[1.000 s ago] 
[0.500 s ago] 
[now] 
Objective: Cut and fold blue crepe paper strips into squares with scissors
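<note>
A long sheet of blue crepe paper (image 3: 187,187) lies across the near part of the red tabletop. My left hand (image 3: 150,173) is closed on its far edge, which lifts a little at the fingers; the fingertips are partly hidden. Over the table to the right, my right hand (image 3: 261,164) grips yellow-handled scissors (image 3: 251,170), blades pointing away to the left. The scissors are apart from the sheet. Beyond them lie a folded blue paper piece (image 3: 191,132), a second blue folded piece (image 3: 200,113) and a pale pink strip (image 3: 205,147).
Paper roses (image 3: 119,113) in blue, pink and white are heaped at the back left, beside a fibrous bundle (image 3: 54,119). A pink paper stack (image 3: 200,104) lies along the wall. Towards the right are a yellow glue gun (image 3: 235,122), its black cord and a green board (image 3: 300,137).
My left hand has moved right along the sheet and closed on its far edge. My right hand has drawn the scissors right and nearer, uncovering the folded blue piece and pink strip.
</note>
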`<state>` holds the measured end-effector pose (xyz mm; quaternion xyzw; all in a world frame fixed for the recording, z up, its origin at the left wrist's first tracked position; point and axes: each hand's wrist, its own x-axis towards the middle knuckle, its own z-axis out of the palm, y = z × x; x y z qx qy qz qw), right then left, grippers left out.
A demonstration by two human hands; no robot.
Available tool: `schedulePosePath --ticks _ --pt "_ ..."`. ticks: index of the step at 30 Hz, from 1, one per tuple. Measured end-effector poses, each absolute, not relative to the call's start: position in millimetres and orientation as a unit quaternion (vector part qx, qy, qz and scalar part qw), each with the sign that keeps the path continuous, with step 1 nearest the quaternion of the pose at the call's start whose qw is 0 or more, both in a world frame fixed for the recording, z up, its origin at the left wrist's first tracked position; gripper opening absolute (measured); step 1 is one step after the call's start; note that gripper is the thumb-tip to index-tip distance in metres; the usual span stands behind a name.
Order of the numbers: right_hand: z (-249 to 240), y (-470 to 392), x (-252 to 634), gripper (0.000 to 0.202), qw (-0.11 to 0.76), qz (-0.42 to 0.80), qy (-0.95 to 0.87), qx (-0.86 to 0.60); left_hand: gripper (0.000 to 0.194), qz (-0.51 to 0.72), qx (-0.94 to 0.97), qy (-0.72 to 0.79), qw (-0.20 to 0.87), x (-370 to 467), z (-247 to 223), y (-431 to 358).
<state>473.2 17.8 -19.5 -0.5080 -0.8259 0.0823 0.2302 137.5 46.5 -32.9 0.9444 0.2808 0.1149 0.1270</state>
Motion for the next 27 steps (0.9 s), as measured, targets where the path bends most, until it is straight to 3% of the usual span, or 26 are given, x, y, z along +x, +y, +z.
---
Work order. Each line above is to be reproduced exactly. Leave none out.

Result below.
[1.000 s ago] 
[0.500 s ago] 
[now] 
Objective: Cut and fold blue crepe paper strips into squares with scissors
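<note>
A long sheet of blue crepe paper (image 3: 187,187) lies across the near part of the red tabletop. My left hand (image 3: 150,173) is closed on its far edge, which lifts a little at the fingers; the fingertips are partly hidden. Over the table to the right, my right hand (image 3: 261,164) grips yellow-handled scissors (image 3: 251,170), blades pointing away to the left. The scissors are apart from the sheet. Beyond them lie a folded blue paper piece (image 3: 191,132), a second blue folded piece (image 3: 200,113) and a pale pink strip (image 3: 205,147).
Paper roses (image 3: 119,113) in blue, pink and white are heaped at the back left, beside a fibrous bundle (image 3: 54,119). A pink paper stack (image 3: 200,104) lies along the wall. Towards the right are a yellow glue gun (image 3: 235,122), its black cord and a green board (image 3: 300,137).
My left hand has moved right along the sheet and closed on its far edge. My right hand has drawn the scissors right and nearer, uncovering the folded blue piece and pink strip.
</note>
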`<state>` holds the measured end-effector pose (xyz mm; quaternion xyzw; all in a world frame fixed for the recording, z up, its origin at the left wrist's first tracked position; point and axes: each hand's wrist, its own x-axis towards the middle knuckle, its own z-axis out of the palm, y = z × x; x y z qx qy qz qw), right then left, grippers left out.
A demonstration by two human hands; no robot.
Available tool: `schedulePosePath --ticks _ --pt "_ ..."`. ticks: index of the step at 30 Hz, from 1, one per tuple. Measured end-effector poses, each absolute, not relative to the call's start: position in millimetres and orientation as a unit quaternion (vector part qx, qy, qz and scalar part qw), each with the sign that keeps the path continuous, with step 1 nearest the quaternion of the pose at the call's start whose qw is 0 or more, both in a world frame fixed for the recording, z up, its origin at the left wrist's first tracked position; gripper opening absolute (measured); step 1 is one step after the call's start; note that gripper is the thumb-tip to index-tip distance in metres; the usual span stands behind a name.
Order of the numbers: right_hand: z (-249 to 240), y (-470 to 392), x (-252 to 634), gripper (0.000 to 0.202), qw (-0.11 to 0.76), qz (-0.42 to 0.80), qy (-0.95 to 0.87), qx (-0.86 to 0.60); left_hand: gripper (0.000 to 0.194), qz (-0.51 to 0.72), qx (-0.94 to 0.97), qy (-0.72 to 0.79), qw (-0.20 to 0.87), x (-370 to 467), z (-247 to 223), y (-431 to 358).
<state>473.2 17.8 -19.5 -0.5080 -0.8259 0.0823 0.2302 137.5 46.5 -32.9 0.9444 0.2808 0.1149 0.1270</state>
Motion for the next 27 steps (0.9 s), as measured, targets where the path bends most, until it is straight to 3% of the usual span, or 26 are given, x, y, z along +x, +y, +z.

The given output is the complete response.